Joanne: If you imagine the most luxurious spa you've ever seen, that's the Farm. It’s got everything. It’s got gourmet meals and private massages, private yoga instruction. It’s all for free for the women who are staying there. In fact, they can get paid big money for spending their nine months there. The only catch is that they can't leave the grounds. Every move is monitored. They're totally cut off from their daily lives because off all these women are surrogates. By contract, they’ve agreed to prioritize the life that's growing inside of them over everything in their own lives. They carry the babies of the richest people in the world.
Richard: Rouge is about the women who created the cosmetic industry, the first multibillion-dollar category founded primarily by women. I have to tell you that I was surprised that there wasn’t really a major novel about the book before. Being an ad man and having run everything from Avon to Revlon, as accounts, and having worked with many, many, many well-known female entrepreneurs, I thought this was the book that I needed to write. It’s really an homage to all the amazing female entrepreneurs who founded this incredible category.
Mary Laura: I Miss You When I Blink is a memoir told in essays. You could pick it up and put it down at any point, and any single essay would make sense on its own. They're arranged in such a way that if you read it from start to finish in order, there's a narrative arch to how these stories stack up. You see it in beginning, how I became a baby perfectionistic as a child and then quickly how I took those tendencies into adulthood and tried to apply them to real life, as if there's any such thing as getting a right answer to anything in adulthood. You see me trying again and again to get things right, to be the best student, the best worker, the best friend, the best artist, the best parent, everything.

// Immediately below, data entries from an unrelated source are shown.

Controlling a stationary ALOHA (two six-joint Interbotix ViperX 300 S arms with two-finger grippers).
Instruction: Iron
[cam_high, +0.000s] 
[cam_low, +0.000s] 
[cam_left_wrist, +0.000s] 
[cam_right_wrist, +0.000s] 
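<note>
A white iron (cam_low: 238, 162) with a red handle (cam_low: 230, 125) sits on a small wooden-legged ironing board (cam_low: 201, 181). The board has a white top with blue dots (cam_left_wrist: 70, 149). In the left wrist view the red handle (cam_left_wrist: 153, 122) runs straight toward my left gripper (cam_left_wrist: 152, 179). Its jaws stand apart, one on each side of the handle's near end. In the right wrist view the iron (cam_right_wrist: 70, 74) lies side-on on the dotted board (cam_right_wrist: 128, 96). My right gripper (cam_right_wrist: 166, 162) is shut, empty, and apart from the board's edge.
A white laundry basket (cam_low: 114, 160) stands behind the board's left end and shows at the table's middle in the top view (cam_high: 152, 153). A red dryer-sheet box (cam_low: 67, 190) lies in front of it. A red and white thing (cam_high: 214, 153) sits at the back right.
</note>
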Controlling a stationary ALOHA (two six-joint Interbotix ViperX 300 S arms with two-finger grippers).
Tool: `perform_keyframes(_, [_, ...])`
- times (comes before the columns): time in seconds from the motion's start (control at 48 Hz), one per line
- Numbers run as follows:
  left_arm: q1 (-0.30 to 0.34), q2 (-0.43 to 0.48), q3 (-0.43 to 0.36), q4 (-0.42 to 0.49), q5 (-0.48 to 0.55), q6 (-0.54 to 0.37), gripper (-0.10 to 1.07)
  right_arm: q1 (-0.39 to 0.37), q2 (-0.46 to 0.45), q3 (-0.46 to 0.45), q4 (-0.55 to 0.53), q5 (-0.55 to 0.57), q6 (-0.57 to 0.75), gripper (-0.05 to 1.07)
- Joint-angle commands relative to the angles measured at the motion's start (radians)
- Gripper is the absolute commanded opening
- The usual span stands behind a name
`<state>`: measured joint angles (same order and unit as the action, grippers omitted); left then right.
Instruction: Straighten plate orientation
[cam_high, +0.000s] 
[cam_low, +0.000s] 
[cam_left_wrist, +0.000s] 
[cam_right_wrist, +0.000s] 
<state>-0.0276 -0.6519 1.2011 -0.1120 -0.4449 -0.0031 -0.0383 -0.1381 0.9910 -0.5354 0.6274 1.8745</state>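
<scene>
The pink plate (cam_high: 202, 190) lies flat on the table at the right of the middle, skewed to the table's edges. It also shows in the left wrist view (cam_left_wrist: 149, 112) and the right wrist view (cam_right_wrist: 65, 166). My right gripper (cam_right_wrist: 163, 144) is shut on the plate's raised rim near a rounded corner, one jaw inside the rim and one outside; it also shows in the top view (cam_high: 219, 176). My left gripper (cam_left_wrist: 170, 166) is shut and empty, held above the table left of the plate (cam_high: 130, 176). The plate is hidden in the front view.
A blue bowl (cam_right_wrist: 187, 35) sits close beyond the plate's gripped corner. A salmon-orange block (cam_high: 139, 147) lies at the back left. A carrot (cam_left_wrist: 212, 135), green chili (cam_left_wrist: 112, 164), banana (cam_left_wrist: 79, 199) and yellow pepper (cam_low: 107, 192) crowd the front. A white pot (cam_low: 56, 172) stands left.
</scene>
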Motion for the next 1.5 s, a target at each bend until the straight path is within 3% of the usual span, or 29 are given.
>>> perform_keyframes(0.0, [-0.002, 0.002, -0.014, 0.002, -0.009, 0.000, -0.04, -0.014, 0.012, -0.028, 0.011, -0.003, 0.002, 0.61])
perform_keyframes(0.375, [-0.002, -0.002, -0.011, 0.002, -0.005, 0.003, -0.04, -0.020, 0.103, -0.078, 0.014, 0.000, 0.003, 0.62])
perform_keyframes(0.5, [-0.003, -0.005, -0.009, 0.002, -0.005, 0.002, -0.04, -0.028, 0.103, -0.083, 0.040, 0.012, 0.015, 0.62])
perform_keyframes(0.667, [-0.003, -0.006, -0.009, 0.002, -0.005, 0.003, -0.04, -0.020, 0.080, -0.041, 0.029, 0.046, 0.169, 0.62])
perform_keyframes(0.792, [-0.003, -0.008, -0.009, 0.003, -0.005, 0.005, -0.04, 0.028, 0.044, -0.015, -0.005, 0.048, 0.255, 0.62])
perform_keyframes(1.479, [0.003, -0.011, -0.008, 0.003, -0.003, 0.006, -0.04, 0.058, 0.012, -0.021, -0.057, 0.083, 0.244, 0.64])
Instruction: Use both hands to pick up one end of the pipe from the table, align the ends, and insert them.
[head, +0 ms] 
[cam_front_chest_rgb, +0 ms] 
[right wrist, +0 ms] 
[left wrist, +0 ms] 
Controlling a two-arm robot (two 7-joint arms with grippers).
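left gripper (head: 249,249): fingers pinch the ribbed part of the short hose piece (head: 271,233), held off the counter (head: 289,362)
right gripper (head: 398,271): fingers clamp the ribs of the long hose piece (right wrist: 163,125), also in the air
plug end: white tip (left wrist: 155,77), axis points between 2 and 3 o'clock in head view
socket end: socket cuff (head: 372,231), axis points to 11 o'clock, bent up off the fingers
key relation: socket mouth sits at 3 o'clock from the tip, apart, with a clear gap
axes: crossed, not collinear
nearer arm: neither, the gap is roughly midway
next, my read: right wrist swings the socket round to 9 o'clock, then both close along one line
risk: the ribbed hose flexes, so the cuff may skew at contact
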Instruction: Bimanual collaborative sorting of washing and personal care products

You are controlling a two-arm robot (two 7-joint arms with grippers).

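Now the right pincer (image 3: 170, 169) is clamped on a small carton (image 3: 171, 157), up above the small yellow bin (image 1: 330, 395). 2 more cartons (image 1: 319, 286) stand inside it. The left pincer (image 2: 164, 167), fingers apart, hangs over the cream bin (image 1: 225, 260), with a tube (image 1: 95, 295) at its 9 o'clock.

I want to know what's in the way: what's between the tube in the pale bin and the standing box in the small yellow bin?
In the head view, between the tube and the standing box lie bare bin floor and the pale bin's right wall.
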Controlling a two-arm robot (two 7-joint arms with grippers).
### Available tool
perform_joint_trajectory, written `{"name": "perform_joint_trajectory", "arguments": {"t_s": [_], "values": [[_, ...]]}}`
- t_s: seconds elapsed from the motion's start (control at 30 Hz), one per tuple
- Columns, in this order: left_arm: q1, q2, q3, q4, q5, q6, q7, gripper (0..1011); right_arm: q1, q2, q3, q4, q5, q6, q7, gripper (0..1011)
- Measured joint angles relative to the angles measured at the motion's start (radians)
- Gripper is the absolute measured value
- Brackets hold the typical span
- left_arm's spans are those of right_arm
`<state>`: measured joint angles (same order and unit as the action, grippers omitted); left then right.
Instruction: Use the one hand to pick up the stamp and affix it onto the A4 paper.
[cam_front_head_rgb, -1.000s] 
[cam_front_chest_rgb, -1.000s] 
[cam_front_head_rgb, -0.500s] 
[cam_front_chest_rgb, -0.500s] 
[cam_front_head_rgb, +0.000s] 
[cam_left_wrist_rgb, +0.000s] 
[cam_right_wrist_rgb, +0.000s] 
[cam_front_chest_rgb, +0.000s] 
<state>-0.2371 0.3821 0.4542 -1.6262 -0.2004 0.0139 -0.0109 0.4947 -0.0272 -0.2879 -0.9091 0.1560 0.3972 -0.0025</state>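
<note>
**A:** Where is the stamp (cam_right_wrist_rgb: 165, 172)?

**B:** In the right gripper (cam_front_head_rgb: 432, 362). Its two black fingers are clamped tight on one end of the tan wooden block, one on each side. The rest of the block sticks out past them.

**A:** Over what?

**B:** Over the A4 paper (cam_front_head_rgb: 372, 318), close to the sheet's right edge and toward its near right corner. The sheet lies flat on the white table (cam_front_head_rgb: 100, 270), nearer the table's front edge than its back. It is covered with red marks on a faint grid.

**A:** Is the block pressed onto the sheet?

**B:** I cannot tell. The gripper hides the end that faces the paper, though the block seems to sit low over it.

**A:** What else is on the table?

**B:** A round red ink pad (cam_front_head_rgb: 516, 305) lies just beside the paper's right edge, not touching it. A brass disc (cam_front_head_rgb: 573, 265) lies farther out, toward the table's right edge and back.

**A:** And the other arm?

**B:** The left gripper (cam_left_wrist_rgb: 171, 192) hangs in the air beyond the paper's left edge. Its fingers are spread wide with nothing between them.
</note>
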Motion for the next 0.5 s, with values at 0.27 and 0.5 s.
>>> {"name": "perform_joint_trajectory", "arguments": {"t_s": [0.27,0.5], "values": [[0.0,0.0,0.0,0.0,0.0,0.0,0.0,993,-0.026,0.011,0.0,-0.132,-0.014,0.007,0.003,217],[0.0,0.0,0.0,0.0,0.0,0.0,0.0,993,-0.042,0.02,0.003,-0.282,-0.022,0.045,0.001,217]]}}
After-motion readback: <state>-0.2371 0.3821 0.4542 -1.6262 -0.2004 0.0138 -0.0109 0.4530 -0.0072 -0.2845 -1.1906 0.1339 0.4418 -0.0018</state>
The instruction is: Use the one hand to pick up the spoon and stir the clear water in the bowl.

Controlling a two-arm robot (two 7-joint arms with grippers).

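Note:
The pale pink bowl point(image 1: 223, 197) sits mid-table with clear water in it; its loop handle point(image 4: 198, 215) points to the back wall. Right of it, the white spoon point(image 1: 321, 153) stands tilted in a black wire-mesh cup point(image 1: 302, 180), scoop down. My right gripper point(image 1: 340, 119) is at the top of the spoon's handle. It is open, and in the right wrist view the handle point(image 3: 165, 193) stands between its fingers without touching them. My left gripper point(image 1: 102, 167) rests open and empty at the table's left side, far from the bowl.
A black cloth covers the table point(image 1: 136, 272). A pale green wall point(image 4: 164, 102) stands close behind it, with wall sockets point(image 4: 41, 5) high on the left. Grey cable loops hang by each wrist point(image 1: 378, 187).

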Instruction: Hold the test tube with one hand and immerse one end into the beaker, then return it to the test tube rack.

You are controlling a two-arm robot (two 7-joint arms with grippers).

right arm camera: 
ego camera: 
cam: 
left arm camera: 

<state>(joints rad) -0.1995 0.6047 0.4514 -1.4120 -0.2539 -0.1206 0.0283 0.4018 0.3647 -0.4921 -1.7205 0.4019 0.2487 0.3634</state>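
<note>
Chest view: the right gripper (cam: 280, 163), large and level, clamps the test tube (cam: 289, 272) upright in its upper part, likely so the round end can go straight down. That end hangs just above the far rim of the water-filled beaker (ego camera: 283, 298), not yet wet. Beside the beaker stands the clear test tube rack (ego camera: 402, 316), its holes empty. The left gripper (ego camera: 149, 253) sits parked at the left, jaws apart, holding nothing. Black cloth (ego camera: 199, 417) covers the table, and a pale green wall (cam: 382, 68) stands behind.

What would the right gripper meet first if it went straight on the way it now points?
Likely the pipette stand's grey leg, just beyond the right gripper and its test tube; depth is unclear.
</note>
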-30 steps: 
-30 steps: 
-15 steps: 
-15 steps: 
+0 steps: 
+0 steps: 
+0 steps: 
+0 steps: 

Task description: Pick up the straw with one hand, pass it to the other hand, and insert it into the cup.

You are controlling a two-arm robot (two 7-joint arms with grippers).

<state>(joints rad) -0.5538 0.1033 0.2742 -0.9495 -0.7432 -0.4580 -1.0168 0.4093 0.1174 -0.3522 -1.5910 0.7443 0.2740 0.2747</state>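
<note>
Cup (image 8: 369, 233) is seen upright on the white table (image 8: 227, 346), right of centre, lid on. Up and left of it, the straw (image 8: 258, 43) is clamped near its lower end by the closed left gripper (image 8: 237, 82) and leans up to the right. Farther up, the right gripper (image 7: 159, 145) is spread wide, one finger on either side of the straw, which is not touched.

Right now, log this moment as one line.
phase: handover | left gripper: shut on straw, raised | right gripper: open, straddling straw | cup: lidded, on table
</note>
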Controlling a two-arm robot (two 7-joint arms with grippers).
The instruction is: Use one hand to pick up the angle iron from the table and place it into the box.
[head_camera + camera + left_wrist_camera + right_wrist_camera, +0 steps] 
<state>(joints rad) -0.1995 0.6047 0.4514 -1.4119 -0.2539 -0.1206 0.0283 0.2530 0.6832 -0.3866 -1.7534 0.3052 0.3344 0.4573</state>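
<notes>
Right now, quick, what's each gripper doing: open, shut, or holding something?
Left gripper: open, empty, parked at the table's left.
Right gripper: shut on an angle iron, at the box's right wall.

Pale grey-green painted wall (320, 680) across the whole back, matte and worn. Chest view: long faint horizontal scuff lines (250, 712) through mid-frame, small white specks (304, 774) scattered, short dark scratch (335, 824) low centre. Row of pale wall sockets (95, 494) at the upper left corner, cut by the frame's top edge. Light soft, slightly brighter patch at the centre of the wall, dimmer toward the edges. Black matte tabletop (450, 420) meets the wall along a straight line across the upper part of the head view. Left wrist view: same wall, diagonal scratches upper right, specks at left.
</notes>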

William: A decade prior, I had pretended to be somebody I was not to my wife, to my daughters, and to myself. I was a gay man in a straight marriage. That experience caused me to take a look at what we do when we put on these false identities and become someone we’re not. It forced me to take a look not just at my actions, but how my actions affected everybody else. It’s a book about what we do with all of that pain and lost hope when our supposed truths are unmasked for lies.
Lori: I wasn’t originally supposed to be writing this book. I was supposed to be writing a book about happiness. Ironically, the happiness book was making me miserable and depressed. Eventually, I cancelled that book contract. I didn't think I would write another book. I had no idea what I would write. Then one day I started writing about what was going on in my own therapy and what was going on with me as a clinician. I decided to bring people behind the scenes into the therapy room. That is what became Maybe You Should Talk to Someone. We follow the stories of four very different patients as they're going through various struggles in their lives. Then I'm going through an upheaval in my own life. I become the fifth patient. We see me go through my own therapy.
Christina: If I were to go back and talk to myself in my twenties, I would tell her to just do exactly what she's doing. Use your twenties to learn. Have your eyes and ears open. Absorb as much as you can. Then for me, my thirties were about starting my family. That was a whole journey in and of itself and self-discovery and awareness. Now my forties have become this renaissance in my career.
Laurie: Class Mom is about the mother who volunteers in the classroom to help out everybody. My character, Jen Dixon, was a mom very early in her life. She had a crazy ride through Europe following the band INXS. She had two kids by two different band members. Then she finally came back to the United States. She raised her kids. Then she met the man of her dreams and she had another kid. She has girls in college and one starting kindergarten, which is a unique and interesting place to be. She gets roped into being class mom.
Marcy: Very Nice is literary soap opera. I wanted to write about a student-teacher affair. I've always been so interested in it. It was material that other people wrote about and I was jealous about. I was like, maybe I could write it anyway even though I haven't had this experience. That's what one of the pleasures of fiction is. You can make things up.